WHAT YOU NEED TO DO - From the first line to the last, restate the data exactly, leaving out the images.

SOURCE MATERIAL -

§ §

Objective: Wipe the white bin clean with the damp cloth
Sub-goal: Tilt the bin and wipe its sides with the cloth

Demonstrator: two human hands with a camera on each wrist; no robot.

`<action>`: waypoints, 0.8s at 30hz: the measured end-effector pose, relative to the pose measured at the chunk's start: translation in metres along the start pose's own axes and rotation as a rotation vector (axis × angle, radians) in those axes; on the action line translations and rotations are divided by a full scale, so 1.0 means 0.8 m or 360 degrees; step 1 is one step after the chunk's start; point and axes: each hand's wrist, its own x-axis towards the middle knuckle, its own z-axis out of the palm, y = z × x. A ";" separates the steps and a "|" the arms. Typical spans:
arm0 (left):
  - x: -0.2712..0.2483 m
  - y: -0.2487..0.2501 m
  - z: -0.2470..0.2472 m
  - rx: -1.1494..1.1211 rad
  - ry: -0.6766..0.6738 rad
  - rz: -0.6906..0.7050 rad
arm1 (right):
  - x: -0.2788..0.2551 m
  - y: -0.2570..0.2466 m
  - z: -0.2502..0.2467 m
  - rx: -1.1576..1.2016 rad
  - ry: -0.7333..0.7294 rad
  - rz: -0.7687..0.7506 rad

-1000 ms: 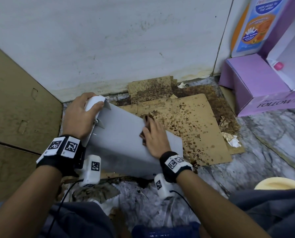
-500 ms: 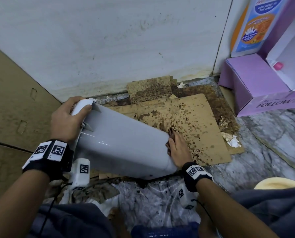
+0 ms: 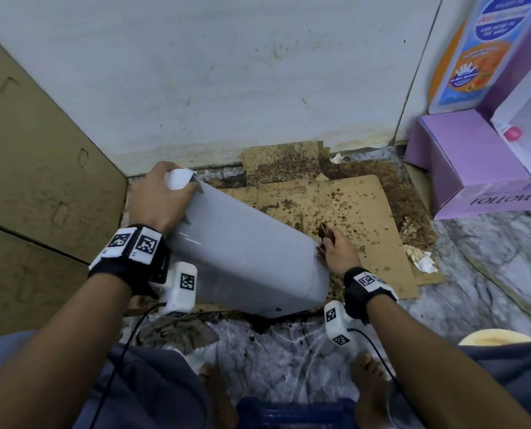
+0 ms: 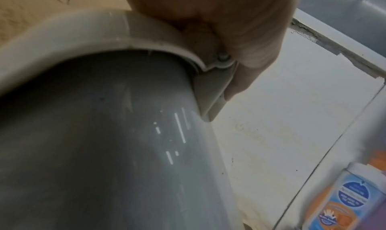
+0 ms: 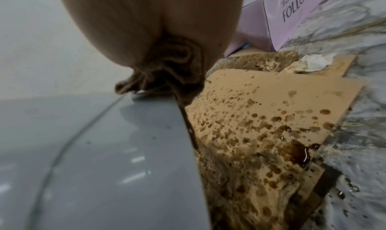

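The white bin (image 3: 245, 255) lies tilted on its side over the stained cardboard, rim up at the left. My left hand (image 3: 156, 199) grips the rim (image 4: 87, 30) near the lid hinge. My right hand (image 3: 337, 252) clutches a bunched brown damp cloth (image 3: 324, 235) and holds it against the bin's right edge, near the base. In the right wrist view the cloth (image 5: 167, 73) hangs crumpled from my fist onto the bin wall (image 5: 104, 151). The bin's inside is hidden.
Spattered cardboard sheets (image 3: 360, 224) cover the floor under the bin, with a dark puddle (image 5: 300, 152). A white wall (image 3: 227, 72) stands behind, a brown carton (image 3: 35, 181) at left, a purple box (image 3: 474, 168) at right. Crumpled paper (image 3: 419, 258) lies nearby. My bare feet (image 3: 366, 376) are below.
My right hand with the cloth slid from the middle of the bin's side down to its right edge. The bin tipped and rolled slightly toward me; my left hand kept its hold on the rim.
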 end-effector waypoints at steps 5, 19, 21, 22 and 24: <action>-0.002 -0.005 -0.014 -0.0050 0.0130 -0.0043 | 0.000 -0.025 -0.012 0.0065 0.0015 -0.0071; 0.039 0.032 -0.041 -0.0398 0.0274 0.0068 | -0.029 -0.215 -0.003 0.0478 0.0084 -0.0862; 0.042 0.040 -0.038 -0.0463 0.0312 0.0127 | -0.037 -0.236 0.008 0.0613 0.0129 -0.1046; 0.043 0.040 -0.034 -0.0523 0.0318 0.0164 | -0.043 -0.245 0.015 0.0694 0.0093 -0.1126; 0.044 0.034 -0.021 -0.0620 0.0306 0.0212 | -0.047 -0.252 0.036 0.0658 0.0028 -0.1309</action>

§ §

COMPLETED EXERCISE -
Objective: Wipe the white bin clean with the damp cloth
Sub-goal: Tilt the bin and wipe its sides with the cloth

Demonstrator: two human hands with a camera on each wrist; no robot.

`<action>`: waypoints, 0.8s at 30hz: the measured end-effector pose, relative to the pose measured at the chunk's start: translation in metres along the start pose's own axes and rotation as a rotation vector (axis × angle, radians) in those axes; on the action line translations and rotations are divided by a full scale, so 1.0 means 0.8 m or 360 degrees; step 1 is one step after the chunk's start; point and axes: each hand's wrist, its own x-axis towards the middle knuckle, its own z-axis out of the palm, y = z × x. A ";" separates the steps and a "|" the arms. Typical spans:
arm0 (left):
  - x: -0.2712..0.2483 m
  - y: -0.2487..0.2501 m
  - z: -0.2470..0.2472 m
  - rx: -1.1494..1.1211 rad
  - ry: -0.6766..0.6738 rad
  - rz: -0.6906..0.7050 rad
arm1 (right):
  - x: -0.2788..0.2551 m
  - y: -0.2570..0.2466 m
  - z: -0.2502..0.2467 m
  - rx: -1.1576..1.2016 rad
  - ry: -0.7333..0.7294 rad
  - rz: -0.7687..0.7506 rad

-1000 ms: 
-500 ms: 
+0 ms: 
+0 ms: 
+0 ms: 

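The white bin (image 3: 245, 255) lies tilted on its side over the stained cardboard, rim up at the left. My left hand (image 3: 156, 199) grips the rim (image 4: 87, 30) near the lid hinge. My right hand (image 3: 337, 252) clutches a bunched brown damp cloth (image 3: 324, 235) and holds it against the bin's right edge, near the base. In the right wrist view the cloth (image 5: 167, 73) hangs crumpled from my fist onto the bin wall (image 5: 104, 151). The bin's inside is hidden.
Spattered cardboard sheets (image 3: 360, 224) cover the floor under the bin, with a dark puddle (image 5: 300, 152). A white wall (image 3: 227, 72) stands behind, a brown carton (image 3: 35, 181) at left, a purple box (image 3: 474, 168) at right. Crumpled paper (image 3: 419, 258) lies nearby. My bare feet (image 3: 366, 376) are below.
My right hand with the cloth slid from the middle of the bin's side down to its right edge. The bin tipped and rolled slightly toward me; my left hand kept its hold on the rim.
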 end-effector waypoints at steps 5, 19, 21, 22 and 24: <action>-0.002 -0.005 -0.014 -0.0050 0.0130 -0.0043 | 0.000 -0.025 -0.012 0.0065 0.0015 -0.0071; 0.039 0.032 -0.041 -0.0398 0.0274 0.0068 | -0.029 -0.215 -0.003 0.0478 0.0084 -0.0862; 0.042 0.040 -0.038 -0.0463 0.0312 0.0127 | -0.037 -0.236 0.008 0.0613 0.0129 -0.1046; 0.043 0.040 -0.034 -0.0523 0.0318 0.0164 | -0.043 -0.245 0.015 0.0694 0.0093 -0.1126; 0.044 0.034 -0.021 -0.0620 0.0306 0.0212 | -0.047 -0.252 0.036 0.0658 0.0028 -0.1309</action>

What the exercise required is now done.